Problem details - Output all of the entries beneath, exactly as written.

Data to examine -

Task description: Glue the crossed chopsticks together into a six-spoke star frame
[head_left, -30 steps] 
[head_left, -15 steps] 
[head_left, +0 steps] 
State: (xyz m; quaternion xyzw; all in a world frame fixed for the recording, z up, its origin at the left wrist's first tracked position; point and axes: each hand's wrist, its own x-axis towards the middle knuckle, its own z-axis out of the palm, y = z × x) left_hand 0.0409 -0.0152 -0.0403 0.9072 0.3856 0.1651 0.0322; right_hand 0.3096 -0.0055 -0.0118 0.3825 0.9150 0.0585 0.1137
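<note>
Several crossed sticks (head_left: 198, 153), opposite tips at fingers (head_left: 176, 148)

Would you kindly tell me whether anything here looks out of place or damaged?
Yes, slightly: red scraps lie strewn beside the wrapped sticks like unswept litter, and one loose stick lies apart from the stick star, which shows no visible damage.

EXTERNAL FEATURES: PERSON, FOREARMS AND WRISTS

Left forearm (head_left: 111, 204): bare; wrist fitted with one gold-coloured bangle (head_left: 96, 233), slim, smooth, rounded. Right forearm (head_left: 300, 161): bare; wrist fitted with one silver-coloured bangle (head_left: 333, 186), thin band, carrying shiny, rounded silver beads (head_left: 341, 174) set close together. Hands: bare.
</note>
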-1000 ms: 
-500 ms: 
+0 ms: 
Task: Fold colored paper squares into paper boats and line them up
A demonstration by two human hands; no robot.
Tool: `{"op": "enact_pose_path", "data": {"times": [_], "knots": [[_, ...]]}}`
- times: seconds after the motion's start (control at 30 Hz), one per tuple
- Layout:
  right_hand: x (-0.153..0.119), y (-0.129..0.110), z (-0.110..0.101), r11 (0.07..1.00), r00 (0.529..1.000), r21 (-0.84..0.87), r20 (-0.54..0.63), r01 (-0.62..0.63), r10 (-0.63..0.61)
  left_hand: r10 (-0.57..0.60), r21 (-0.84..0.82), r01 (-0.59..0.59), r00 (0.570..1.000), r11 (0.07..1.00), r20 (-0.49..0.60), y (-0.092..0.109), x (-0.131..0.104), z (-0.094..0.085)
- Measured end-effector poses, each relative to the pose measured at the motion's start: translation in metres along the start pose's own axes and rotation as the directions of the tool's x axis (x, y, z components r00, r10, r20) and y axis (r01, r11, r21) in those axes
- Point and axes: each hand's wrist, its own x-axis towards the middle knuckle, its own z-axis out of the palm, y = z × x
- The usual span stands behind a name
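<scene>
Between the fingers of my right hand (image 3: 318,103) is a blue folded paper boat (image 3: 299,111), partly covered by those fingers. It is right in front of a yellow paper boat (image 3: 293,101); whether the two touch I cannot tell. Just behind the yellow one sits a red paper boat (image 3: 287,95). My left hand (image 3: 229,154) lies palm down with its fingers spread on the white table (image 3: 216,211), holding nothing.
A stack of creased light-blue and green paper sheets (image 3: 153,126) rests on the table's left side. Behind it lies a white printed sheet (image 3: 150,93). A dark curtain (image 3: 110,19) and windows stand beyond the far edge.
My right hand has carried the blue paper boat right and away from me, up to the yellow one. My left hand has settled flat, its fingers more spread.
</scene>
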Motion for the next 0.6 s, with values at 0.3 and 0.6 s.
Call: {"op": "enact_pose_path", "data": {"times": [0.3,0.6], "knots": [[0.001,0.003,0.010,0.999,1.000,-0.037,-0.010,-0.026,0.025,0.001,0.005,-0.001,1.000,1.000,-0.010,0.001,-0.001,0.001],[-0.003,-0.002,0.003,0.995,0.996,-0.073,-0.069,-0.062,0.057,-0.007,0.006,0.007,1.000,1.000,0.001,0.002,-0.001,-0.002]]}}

Response to this exercise -
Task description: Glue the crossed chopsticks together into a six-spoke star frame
[head_left, -30 steps] 
[head_left, -15 steps] 
[head_left, +0 steps] 
State: (xyz m; quaternion xyzw; all in a world frame fixed for the recording, z up, its origin at the left wrist's first tracked position; point and axes: each hand's wrist, its own x-axis towards the middle knuckle, its own z-axis out of the palm, y = z × x) left_hand 0.0409 -0.0152 -0.0403 0.9072 0.3856 0.1651 0.0322; right_hand 0.3096 -0.0055 -0.0118 0.3825 0.9150 0.0585 0.1137
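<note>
Several crossed sticks (head_left: 198, 153), opposite tips at fingers (head_left: 176, 148)

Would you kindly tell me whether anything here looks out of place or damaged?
Yes, slightly: red scraps lie strewn beside the wrapped sticks like unswept litter, and one loose stick lies apart from the stick star, which shows no visible damage.

EXTERNAL FEATURES: PERSON, FOREARMS AND WRISTS

Left forearm (head_left: 111, 204): bare; wrist fitted with one gold-coloured bangle (head_left: 96, 233), slim, smooth, rounded. Right forearm (head_left: 300, 161): bare; wrist fitted with one silver-coloured bangle (head_left: 333, 186), thin band, carrying shiny, rounded silver beads (head_left: 341, 174) set close together. Hands: bare.
</note>
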-1000 ms: 
-500 ms: 
+0 ms: 
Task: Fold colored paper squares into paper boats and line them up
A demonstration by two human hands; no robot.
Tool: `{"op": "enact_pose_path", "data": {"times": [_], "knots": [[_, ...]]}}`
- times: seconds after the motion's start (control at 30 Hz), one per tuple
- Layout:
  right_hand: x (-0.153..0.119), y (-0.129..0.110), z (-0.110..0.101), r11 (0.07..1.00), r00 (0.529..1.000), r21 (-0.84..0.87), r20 (-0.54..0.63), r01 (-0.62..0.63), r10 (-0.63..0.61)
  left_hand: r10 (-0.57..0.60), r21 (-0.84..0.82), r01 (-0.59..0.59), r00 (0.570..1.000), r11 (0.07..1.00), r20 (-0.49..0.60), y (-0.092..0.109), x (-0.131..0.104), z (-0.094..0.085)
- Measured end-effector poses, each relative to the pose measured at the motion's start: translation in metres along the start pose's own axes and rotation as the directions of the tool's x axis (x, y, z components r00, r10, r20) and y axis (r01, r11, r21) in those axes
- Point and axes: each hand's wrist, its own x-axis towards the middle knuckle, its own z-axis out of the palm, y = z × x
- The usual span stands behind a name
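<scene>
Between the fingers of my right hand (image 3: 318,103) is a blue folded paper boat (image 3: 299,111), partly covered by those fingers. It is right in front of a yellow paper boat (image 3: 293,101); whether the two touch I cannot tell. Just behind the yellow one sits a red paper boat (image 3: 287,95). My left hand (image 3: 229,154) lies palm down with its fingers spread on the white table (image 3: 216,211), holding nothing.
A stack of creased light-blue and green paper sheets (image 3: 153,126) rests on the table's left side. Behind it lies a white printed sheet (image 3: 150,93). A dark curtain (image 3: 110,19) and windows stand beyond the far edge.
My right hand has carried the blue paper boat right and away from me, up to the yellow one. My left hand has settled flat, its fingers more spread.
</scene>
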Motion for the next 0.6 s, with values at 0.3 and 0.6 s.
Call: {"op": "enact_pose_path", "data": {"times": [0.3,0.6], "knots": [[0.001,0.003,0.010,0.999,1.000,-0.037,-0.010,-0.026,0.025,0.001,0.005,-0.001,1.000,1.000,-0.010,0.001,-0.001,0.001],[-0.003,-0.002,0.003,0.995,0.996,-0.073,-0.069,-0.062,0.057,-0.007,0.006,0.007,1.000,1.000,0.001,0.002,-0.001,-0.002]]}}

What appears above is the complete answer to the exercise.